Il nous faut parfois freiner les ardeurs des data scientists qui veulent tout analyser. Une instance liée à la conformité et au correspondant CNIL se réunit pour voir si, au-delà de la pertinence du modèle, il existe un risque d'image vis-à-vis des clients ou non-respect de notre code de déontologie ». Michel-Ange Camhi (Bureau Veritas) insiste sur la capacité des marques à entretenir une relation de confiance avec leurs clients : « la confiance numérique ne repose pas uniquement sur le respect pur de la réglementation autour des données personnelles. C'est aussi la capacité à rassurer le client sur l'intégrité du service qu'on lui fournit.
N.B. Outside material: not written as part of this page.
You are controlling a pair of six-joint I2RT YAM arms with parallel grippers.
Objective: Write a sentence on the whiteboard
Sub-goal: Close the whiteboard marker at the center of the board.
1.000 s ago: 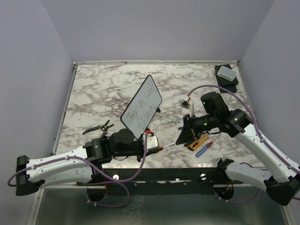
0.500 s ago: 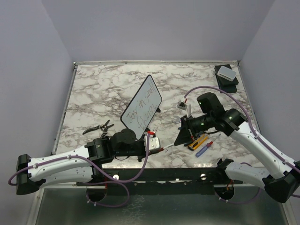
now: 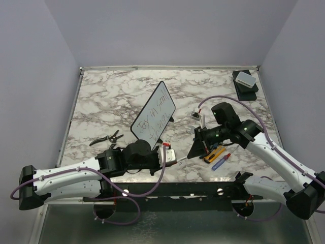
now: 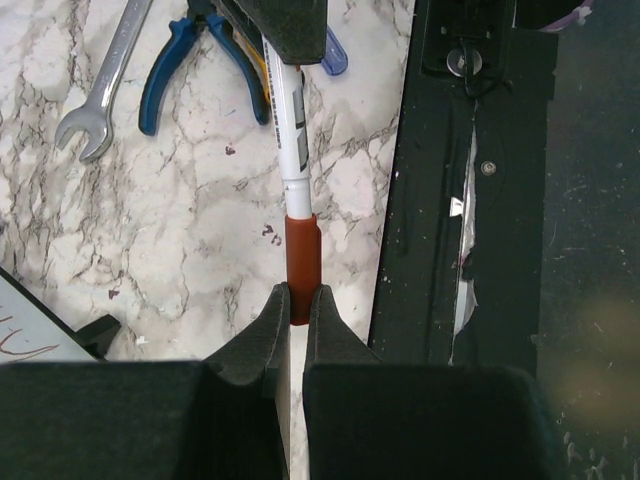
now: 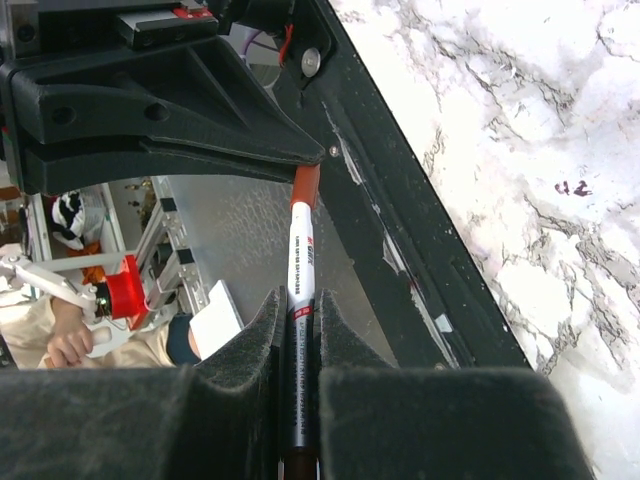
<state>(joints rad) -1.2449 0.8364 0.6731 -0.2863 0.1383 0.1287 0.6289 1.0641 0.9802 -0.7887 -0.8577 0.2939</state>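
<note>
Marble table [image 3: 101,96], black rail along the near edge. Two arms. The left arm [image 3: 71,178] lies low along that rail, and its wrist covers the near corner of the whiteboard [image 3: 155,114] in the top view. The right arm [image 3: 269,152] is bent in from the right with its wrist angled down toward the near edge. One whiteboard, standing tilted mid-table; the sentence [image 3: 152,122] runs in two lines on its face. A black tray [image 3: 248,87] with a white box [image 3: 245,78] on it sits in the far right corner, well clear. One marker [image 4: 292,120] is bridged between both pincers, just beside the rail. The left gripper [image 4: 298,300] is pinched nearly closed on the red cap [image 4: 302,260], and the right gripper [image 5: 298,305] is clamped tight on the white barrel. Loose tools: black-handled pliers [image 3: 107,138] left of the board, plus blue-handled pliers [image 4: 190,60] and one wrench [image 4: 100,90] near the right gripper.
</note>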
Il s'agit d'être "fair play", d'avoir une éthique, une déontologie ». Pour des raisons éthiques, certaines entreprises s'imposent des règles plus strictes que les règlements en vigueur.

Xavier Illy (Covéa) affirme qu'« il y a aussi des limites que nous devons nous imposer à nous mêmes, au plan éthique ». Dans le même esprit Carlos Fialho (BNP Paribas) affirme qu' « il faut avoir un recueil ordonné et modéré, entièrement dédié à la mission de l'entreprise ». Dans le secteur du luxe, les données sont également manipulées dans un respect scrupuleux des règles déontologiques. Tom Delanoue (Chanel) remarque : « nous avons tendance à aller par nous mêmes plus loin que la réglementation sur le sujet de la confidentialité ».